Please work out how many lines in the entries contain "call", then give that number with nothing added.
:: Provided information
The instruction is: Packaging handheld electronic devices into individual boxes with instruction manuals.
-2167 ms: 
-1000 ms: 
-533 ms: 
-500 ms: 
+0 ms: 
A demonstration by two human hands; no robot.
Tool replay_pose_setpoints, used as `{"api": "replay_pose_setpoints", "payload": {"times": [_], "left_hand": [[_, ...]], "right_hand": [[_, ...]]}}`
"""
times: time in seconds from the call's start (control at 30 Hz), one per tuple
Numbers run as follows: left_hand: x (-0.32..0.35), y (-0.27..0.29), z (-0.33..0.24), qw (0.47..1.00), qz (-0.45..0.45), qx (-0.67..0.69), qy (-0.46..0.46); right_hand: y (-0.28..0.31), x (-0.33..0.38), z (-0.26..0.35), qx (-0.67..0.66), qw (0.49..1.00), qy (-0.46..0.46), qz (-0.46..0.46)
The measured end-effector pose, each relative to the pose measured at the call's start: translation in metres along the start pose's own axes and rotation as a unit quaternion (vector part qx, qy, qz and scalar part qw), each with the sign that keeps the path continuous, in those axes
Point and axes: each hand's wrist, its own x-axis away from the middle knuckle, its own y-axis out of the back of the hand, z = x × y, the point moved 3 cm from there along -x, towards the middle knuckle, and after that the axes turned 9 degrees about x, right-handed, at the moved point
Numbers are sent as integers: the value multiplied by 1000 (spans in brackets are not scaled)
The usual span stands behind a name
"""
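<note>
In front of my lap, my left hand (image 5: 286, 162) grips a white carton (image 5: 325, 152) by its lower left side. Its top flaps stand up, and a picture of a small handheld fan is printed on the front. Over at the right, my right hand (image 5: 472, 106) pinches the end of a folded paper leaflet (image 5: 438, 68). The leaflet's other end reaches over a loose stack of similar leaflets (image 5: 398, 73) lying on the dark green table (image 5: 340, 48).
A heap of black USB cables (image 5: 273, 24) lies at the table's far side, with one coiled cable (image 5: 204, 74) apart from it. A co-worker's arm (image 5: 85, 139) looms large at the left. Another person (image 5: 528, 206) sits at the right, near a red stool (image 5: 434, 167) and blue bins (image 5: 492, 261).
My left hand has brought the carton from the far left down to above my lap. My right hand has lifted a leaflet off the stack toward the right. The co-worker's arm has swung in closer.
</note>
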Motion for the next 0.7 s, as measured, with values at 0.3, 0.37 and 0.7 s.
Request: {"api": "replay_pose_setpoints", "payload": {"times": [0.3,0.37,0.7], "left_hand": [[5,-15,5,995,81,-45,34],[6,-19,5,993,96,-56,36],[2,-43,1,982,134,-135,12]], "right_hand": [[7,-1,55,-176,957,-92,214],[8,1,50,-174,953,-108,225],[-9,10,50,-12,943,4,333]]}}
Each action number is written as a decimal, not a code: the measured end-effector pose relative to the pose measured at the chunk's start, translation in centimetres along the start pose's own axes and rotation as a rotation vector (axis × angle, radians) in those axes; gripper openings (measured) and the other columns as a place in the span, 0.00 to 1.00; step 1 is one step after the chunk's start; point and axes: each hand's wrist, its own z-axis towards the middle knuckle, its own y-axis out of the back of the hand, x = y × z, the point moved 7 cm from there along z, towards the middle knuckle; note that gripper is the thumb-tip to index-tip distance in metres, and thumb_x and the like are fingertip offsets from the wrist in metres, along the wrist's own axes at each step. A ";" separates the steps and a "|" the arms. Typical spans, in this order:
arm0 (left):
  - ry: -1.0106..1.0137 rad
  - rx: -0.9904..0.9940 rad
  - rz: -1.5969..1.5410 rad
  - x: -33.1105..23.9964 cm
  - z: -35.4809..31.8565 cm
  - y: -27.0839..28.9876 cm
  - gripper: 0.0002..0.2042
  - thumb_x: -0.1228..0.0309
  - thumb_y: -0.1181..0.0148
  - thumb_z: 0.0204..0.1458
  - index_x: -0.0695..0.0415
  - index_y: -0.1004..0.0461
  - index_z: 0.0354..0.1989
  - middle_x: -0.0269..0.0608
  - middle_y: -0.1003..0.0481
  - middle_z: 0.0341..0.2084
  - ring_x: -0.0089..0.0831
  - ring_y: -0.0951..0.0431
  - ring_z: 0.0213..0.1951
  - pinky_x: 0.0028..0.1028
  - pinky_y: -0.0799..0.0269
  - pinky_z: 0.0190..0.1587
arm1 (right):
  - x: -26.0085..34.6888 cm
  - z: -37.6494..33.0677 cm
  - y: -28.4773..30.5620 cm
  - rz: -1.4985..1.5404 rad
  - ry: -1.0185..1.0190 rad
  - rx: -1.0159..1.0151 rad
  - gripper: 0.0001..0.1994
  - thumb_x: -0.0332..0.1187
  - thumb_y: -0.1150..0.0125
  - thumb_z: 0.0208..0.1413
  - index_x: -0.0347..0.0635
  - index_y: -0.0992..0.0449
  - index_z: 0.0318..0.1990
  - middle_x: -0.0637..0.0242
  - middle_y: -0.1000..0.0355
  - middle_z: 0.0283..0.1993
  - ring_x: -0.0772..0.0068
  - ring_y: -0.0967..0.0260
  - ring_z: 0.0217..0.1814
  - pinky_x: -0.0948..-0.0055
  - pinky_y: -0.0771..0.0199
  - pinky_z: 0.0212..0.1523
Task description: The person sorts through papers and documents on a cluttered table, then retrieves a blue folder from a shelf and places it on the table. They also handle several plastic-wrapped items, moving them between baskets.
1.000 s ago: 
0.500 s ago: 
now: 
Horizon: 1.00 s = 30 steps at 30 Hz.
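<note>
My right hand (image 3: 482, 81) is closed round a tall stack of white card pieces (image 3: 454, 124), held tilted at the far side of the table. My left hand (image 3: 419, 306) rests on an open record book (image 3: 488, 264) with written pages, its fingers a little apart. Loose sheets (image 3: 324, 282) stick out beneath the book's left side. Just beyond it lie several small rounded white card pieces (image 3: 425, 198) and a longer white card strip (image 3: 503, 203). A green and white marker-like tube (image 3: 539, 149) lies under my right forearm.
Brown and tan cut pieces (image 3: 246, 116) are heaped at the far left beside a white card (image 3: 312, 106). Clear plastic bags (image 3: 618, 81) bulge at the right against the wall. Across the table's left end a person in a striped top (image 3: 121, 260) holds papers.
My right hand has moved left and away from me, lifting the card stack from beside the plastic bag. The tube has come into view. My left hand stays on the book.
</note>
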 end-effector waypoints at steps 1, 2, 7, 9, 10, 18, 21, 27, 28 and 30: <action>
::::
● **Output of the task**:
2